導入①
さて、まずはどうするべきか、、。
無事、剣と魔法と理不尽の世界へ召喚された二宮 茜は一人ごちる。
二日前、それは軽い頭痛から始まった。
「茜ー、学校遅れるわよー!」
朝、布団から出るのが辛い1月半ば、追い討ちをかけるようにして明け方から頭が痛い、、母が階下からこちらを呼ぶ声にエコーが掛かっているように頭の中に反響して疼く。
「茜ー!」
痺れを切らしたのかどんどんと音を立てて階段を上る音が聞こえてくる。
「今日は頭痛いから、休む!」
ドアの前でノックをされる寸前でかろうじて返答する。
「えー、、今日から出張なのに、休むしか無いかしら」
戸惑うような母の声、大したこと無いからと出来るだけ元気に答えて無理やり送り出した。
二宮家は母子家庭、たまの出張にはもう慣れたものだ。
「熱計りなさいよ、ご飯とお金、下に用意してあるからね、、。」
最後に聞いた母の声は心配そうに私を気遣ってくれていた。
この時の私は、前日のネットゲームのやり過ぎで知恵熱が出たんだろう位に思っていたんだ。それから数時間、私は周期を伴って猛烈に痛くなる頭、吐き気、指先の痺れから全身に広がる麻痺を経て翌日の朝には、冷たくなってベッドと壁の隙間に挟まりこんでいた。
結果、急性脳出血だったのだ。
目を開けると、蛍光灯のような青白い光に包まれた四角い部屋にいた、、さっきまでの痛みから病院を連想するけど、、違う。

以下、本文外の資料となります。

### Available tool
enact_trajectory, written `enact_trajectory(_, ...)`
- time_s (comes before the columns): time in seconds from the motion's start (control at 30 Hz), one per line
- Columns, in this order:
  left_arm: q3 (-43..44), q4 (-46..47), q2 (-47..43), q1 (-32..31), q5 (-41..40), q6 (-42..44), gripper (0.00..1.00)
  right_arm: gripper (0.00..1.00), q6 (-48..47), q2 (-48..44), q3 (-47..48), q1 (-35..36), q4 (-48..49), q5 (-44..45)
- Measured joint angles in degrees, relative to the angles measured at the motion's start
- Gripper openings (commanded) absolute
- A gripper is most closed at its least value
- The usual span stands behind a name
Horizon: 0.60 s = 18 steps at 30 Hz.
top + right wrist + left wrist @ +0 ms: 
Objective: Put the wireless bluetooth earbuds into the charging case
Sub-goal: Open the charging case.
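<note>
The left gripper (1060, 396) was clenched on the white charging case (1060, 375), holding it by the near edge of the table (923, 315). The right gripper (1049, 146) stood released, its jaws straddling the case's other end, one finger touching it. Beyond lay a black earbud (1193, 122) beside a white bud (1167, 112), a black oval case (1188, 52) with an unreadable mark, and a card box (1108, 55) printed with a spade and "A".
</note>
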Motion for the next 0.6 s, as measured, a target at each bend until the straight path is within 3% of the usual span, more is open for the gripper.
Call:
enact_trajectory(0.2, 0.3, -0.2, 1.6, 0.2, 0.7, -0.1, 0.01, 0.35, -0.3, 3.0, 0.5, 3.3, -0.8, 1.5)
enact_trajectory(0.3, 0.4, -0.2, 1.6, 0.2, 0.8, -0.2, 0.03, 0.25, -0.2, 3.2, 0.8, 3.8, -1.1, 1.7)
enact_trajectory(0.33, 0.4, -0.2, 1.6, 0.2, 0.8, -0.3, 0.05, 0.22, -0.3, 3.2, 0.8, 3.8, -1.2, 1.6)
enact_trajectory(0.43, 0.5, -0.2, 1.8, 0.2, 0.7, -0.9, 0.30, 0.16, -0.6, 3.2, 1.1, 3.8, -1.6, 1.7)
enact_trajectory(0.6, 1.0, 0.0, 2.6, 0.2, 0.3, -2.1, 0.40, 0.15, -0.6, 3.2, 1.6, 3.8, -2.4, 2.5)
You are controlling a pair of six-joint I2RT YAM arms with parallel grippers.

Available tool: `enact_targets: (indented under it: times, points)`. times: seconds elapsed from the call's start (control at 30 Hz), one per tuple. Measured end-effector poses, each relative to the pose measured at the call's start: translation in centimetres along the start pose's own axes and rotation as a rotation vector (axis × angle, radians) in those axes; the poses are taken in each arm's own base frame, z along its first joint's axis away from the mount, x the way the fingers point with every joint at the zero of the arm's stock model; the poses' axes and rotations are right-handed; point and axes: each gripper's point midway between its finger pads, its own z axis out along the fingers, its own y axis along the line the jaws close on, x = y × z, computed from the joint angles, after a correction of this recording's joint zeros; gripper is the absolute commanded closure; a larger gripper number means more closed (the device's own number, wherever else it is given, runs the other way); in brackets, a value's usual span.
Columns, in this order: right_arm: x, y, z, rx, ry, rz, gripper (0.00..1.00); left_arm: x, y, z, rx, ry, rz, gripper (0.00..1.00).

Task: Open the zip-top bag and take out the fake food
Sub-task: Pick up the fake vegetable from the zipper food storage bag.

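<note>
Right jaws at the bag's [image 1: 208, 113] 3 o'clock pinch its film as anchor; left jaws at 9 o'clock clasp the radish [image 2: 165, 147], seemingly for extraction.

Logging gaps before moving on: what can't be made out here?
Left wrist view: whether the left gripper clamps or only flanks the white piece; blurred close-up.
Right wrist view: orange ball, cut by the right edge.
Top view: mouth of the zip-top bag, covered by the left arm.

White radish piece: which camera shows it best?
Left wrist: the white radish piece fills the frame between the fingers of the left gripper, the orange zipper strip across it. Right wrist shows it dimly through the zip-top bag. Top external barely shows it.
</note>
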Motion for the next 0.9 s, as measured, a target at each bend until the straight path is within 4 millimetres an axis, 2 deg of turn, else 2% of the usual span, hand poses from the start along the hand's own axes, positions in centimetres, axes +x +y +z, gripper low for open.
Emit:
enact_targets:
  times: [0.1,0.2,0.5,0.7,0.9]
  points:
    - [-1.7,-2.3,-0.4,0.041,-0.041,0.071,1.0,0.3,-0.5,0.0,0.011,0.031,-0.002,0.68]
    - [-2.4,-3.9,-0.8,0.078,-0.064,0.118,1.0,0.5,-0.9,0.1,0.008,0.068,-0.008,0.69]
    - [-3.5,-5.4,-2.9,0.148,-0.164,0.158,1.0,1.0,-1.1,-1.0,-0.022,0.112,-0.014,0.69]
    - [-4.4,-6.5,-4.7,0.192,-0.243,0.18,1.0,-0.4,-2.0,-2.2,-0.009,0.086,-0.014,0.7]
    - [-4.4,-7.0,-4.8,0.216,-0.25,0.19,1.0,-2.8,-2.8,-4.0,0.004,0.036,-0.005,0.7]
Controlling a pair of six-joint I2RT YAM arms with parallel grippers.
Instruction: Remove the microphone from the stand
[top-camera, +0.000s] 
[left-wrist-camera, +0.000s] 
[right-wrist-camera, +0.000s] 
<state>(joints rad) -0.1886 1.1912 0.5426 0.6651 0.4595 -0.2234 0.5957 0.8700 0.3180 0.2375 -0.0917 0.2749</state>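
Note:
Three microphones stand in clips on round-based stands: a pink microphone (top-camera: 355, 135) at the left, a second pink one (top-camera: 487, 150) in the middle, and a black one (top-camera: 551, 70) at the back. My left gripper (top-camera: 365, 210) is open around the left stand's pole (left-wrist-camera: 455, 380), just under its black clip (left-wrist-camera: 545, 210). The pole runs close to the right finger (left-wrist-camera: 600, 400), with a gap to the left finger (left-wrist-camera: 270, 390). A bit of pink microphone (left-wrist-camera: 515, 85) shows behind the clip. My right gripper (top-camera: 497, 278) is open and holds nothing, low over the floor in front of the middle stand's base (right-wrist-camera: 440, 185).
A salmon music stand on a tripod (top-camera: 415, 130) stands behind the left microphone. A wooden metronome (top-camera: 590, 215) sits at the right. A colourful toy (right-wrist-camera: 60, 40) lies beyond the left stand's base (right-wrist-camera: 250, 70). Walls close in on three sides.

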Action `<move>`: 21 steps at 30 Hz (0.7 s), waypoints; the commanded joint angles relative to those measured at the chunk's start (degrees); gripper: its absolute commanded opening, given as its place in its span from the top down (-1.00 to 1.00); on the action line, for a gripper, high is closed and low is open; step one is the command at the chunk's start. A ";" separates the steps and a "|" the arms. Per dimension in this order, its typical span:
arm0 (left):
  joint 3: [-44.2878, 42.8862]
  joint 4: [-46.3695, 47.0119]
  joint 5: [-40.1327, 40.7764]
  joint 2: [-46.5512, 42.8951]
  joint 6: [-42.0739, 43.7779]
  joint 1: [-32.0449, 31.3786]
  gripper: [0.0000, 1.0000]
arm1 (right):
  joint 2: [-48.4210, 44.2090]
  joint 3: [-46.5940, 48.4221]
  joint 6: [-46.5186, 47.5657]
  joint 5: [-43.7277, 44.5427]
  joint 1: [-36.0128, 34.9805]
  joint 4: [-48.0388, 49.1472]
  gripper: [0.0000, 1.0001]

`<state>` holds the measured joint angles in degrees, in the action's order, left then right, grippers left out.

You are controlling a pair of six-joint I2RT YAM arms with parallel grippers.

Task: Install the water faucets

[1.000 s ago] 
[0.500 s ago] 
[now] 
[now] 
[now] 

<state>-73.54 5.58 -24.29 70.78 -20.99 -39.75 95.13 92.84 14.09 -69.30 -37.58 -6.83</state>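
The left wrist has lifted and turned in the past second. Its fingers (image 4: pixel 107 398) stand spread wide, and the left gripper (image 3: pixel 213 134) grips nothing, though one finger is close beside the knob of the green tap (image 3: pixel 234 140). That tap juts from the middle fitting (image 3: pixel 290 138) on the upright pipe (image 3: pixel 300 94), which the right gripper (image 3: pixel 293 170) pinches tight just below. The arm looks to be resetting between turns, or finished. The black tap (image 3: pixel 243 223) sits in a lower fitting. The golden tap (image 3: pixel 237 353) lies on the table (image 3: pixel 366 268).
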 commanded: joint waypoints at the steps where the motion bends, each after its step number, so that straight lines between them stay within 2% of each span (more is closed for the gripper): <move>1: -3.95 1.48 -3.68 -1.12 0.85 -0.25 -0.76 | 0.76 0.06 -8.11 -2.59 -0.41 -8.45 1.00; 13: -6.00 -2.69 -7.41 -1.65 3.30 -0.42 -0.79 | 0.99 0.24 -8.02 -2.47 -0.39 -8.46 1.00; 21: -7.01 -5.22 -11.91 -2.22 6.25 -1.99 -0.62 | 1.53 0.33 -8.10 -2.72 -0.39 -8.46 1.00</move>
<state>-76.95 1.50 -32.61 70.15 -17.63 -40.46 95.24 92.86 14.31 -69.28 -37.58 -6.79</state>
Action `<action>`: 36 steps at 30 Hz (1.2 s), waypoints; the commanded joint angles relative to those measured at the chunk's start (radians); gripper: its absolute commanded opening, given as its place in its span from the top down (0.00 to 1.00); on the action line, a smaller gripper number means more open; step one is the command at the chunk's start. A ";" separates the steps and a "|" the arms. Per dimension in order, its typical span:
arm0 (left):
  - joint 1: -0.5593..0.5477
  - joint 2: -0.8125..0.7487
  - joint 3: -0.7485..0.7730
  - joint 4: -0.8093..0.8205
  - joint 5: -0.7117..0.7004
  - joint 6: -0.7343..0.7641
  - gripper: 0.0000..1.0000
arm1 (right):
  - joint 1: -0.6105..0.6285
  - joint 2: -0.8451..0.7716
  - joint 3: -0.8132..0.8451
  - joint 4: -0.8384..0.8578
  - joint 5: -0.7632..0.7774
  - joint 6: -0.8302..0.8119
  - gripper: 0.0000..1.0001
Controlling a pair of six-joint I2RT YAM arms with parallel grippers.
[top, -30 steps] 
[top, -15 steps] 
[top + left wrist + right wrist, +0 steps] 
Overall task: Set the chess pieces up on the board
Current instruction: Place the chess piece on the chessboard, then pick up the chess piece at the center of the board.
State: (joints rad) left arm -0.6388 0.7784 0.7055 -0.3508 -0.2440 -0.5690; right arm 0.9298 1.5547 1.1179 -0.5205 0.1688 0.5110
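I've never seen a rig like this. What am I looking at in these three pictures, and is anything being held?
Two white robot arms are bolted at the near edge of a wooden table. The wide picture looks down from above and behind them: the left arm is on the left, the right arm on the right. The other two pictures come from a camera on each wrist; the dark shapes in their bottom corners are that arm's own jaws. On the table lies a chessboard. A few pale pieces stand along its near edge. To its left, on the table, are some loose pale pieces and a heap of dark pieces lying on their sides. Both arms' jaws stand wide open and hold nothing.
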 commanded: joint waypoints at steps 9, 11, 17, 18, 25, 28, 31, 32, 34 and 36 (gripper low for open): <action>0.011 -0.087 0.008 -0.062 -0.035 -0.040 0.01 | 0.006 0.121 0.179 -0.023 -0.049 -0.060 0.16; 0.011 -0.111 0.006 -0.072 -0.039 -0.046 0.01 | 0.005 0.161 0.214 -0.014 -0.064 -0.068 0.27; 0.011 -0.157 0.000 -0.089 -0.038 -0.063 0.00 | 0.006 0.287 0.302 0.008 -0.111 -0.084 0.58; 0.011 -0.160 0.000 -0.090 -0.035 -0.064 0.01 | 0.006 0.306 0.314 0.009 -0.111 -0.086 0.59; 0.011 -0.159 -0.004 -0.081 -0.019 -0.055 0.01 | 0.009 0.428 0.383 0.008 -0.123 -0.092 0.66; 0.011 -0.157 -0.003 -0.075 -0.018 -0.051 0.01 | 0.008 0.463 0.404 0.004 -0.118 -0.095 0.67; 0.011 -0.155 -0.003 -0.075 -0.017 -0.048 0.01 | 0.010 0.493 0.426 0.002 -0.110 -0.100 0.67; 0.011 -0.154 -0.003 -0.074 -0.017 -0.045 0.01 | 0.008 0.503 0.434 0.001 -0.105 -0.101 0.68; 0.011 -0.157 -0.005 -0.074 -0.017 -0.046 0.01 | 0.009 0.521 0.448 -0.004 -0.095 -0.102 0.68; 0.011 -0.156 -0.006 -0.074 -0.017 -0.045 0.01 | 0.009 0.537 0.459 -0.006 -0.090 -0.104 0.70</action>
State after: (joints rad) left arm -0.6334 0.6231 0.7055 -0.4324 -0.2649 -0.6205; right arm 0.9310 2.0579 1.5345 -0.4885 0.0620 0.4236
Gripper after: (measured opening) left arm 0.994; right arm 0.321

ベッドも無ければ窓も無い、監獄のような冷え冷えとする世界。
「もしかして死んだかな?、、せめてセックス位はしてから来たかった、、生物としては、、、。」
そう言って一度も使うことの無かった自分の体をかえりみるように下を向く、視点は確かに下がったが、見慣れた胸の膨らみも、足も見えない。
「なんともまぁ、俗っぽいんだか、色っぽいんだか、哲学臭いのか良く解らない感想だね?」
突然、聞こえた自分とは異なる声に反射的に視点を向ける。
薄く笑う薄情そうな色白の男性が逆さまになってついと此方を見下げていた。
「はじめまして、茜、私の名前はアテナイ、争いと発明の神をやっている者だ、ああ、分かってるどうせ君は今しゃべれない、思うだけで此方には伝わる、、んん?そうだ、君は死んだのさ、若いのに脳出血とは運がない、、おっと君の母親かい?出張から帰って来て君を見つけて、大分落ち込んでるみたいだ。うわ言のように一人にしてごめんねと呟いている、、、これは、遠からず死ぬな、何も食べて無くてもう三日以上眠れてない。」
母さん、母さん、、、ごめん。急に死んじゃって、お別れも言えてない。それに死ぬってちゃんとご飯食べてよ、、どうしようもなかったんだからそんなに自分を責めないで、、母さんのせいじゃないから、、。本当にごめん。
「どうにか、、何とかならないの?」
「なるよ。そのために、私が来たんだから。」
うっすらと口元を歪めてアテナイは目を細める。巣にかかった獲物を眺める蜘蛛のように無機質な笑顔だった。